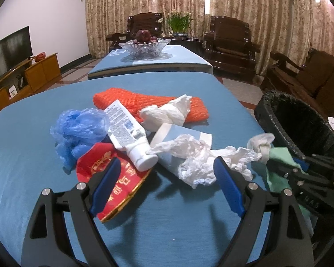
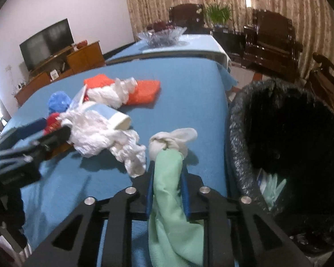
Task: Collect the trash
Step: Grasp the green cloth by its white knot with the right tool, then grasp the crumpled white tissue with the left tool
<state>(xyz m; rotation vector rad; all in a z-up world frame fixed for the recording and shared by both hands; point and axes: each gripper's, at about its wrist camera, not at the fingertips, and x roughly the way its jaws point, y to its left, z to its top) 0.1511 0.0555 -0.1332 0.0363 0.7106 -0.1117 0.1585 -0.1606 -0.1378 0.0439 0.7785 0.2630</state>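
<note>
Blue cloth covers the desk (image 1: 22, 155), littered with trash: orange mesh (image 1: 127, 102), blue plastic bag (image 1: 78, 126), white tube (image 1: 131, 138), red card (image 1: 113, 178), paper cup (image 1: 184, 138), crumpled white tissue (image 1: 198, 164). Left tongs (image 1: 164, 184) hover just above the pile, jaws spread wide, holding nothing. Right tongs (image 2: 168, 189) are clamped on a pale green cloth (image 2: 169, 173) with a white knotted end (image 2: 167, 142), beside the black-lined trash bin (image 2: 240, 138) at the desk's right edge.
</note>
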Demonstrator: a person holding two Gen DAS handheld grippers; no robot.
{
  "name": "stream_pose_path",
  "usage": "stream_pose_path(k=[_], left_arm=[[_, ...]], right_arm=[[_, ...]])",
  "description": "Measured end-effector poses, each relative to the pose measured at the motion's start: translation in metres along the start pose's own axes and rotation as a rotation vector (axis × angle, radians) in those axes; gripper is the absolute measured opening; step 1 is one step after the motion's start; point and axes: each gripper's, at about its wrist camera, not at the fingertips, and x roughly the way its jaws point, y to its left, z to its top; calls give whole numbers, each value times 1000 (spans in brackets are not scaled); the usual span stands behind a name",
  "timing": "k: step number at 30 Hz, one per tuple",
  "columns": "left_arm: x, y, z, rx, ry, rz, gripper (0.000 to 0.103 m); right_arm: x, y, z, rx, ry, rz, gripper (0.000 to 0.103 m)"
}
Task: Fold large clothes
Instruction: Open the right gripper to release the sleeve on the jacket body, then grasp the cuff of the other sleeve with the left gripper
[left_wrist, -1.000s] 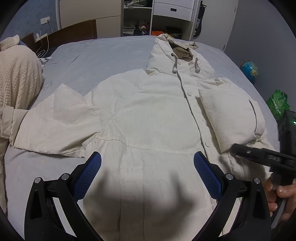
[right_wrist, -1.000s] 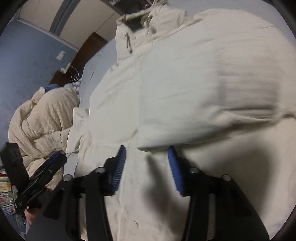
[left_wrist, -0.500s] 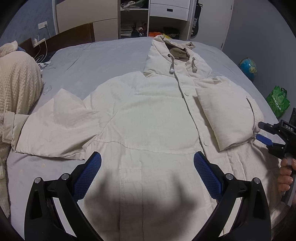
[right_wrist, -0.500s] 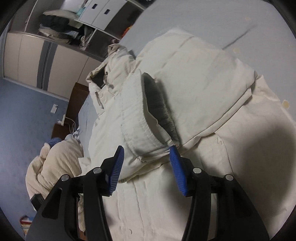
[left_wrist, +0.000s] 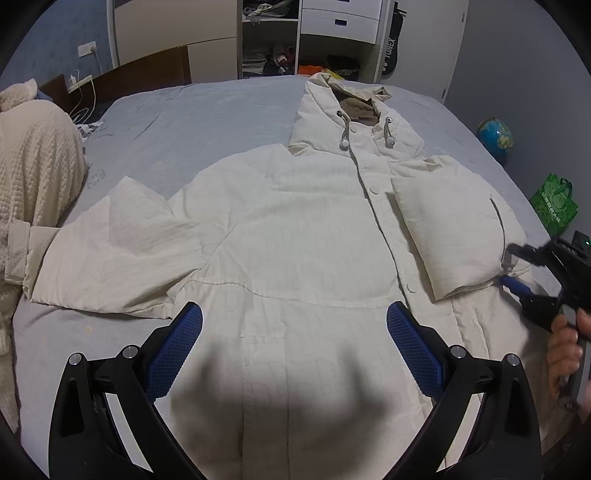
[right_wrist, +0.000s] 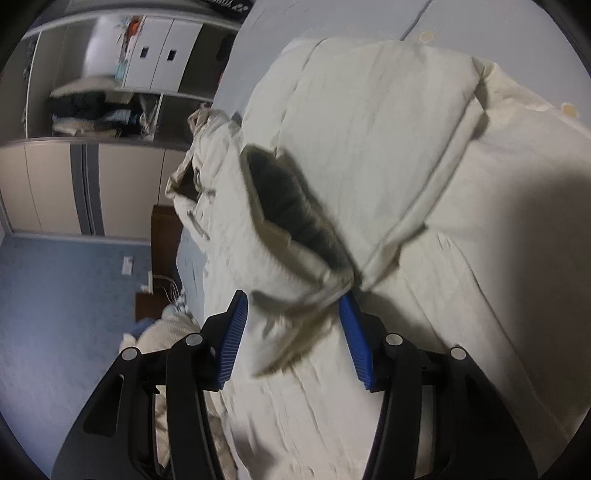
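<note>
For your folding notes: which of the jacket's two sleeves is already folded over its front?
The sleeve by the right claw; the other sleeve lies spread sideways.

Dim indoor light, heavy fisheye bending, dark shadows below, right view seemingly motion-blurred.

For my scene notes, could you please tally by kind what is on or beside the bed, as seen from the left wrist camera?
Cream hooded coat: 1
Cream knitted blanket: 1
Blue globe: 1
Green bag: 1
Grippers, left gripper and right gripper: 2
Total: 6
</note>
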Motion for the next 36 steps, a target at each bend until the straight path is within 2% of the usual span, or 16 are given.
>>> stream_pose_path(k=[3,4,5,6,9,15,20,23,26,27,30,33,36], left_arm=[[0,4,1,-14,0,1,96],[0,4,1,-19,-1,1,96],[-1,6,1,-23,-2,0,96],[-2,7,1,-27,-4,3,96],[-3,12,3,-41,-8,8,96],[-5,24,7,-87,-17,16,96],[-6,39,10,-105,-19,83,96],[-8,55,12,-137,-23,124,96],[-9,74,12,-193,-21,137,96],[-9,78,12,-207,-20,140,96],[-9,99,10,-270,-10,154,96],[-8,115,8,-337,2,148,96],[-6,127,6,-394,14,129,96]], right_arm=[[7,-4,5,65,-10,13,47],[7,-1,6,64,-23,20,43],[6,4,7,40,-44,18,32],[5,11,8,4,-58,18,25],[5,35,10,-103,-77,4,19],[10,104,0,-367,-68,2,15],[29,162,-41,-603,12,23,15],[48,178,-66,-699,68,1,15],[77,187,-94,-782,141,-41,18],[86,188,-103,-800,171,-49,23],[102,187,-122,-821,248,-52,47],[104,187,-135,-839,278,-31,53],[100,178,-140,-853,290,-26,54]])
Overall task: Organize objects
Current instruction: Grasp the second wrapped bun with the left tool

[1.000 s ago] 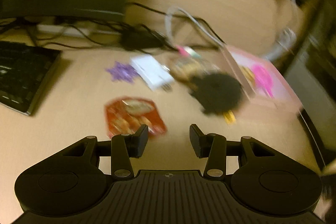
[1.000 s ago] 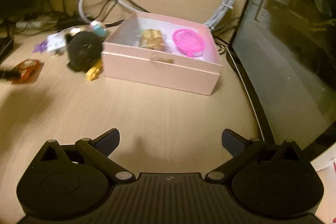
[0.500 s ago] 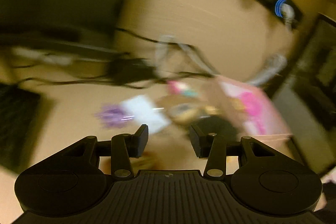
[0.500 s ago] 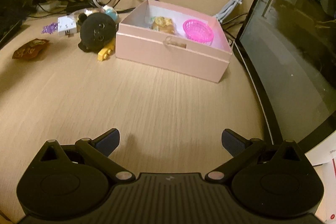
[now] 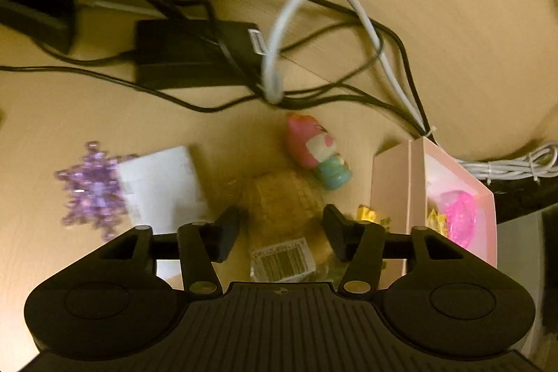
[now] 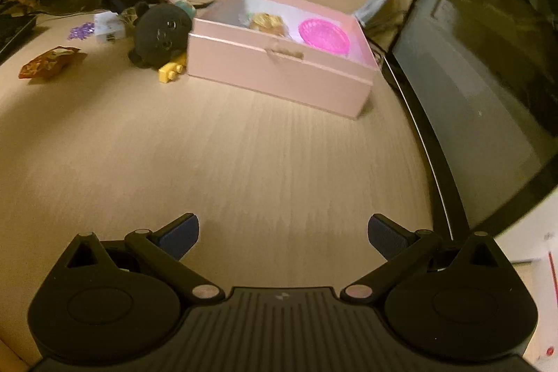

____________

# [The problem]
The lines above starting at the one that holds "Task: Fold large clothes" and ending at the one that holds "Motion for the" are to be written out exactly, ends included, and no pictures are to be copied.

# [Exercise solution]
Task: Fold large clothes
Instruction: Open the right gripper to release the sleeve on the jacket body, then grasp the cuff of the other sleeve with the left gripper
[left_wrist, -1.000s] 
[right_wrist, -1.000s] 
[left_wrist, -0.500s] 
[right_wrist, -0.500s] 
[left_wrist, +0.000s] 
[right_wrist, +0.000s] 
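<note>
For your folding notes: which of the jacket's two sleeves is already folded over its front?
The sleeve by the right claw; the other sleeve lies spread sideways.

Dim indoor light, heavy fisheye bending, dark shadows below, right view seemingly motion-blurred.

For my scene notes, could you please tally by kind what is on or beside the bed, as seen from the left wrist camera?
Cream hooded coat: 1
Cream knitted blanket: 1
Blue globe: 1
Green bag: 1
Grippers, left gripper and right gripper: 2
Total: 6
</note>
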Motion for the next 36 steps, a target at each bend until the straight path is within 2% of the usual span, or 16 are given.

The exercise is now complete.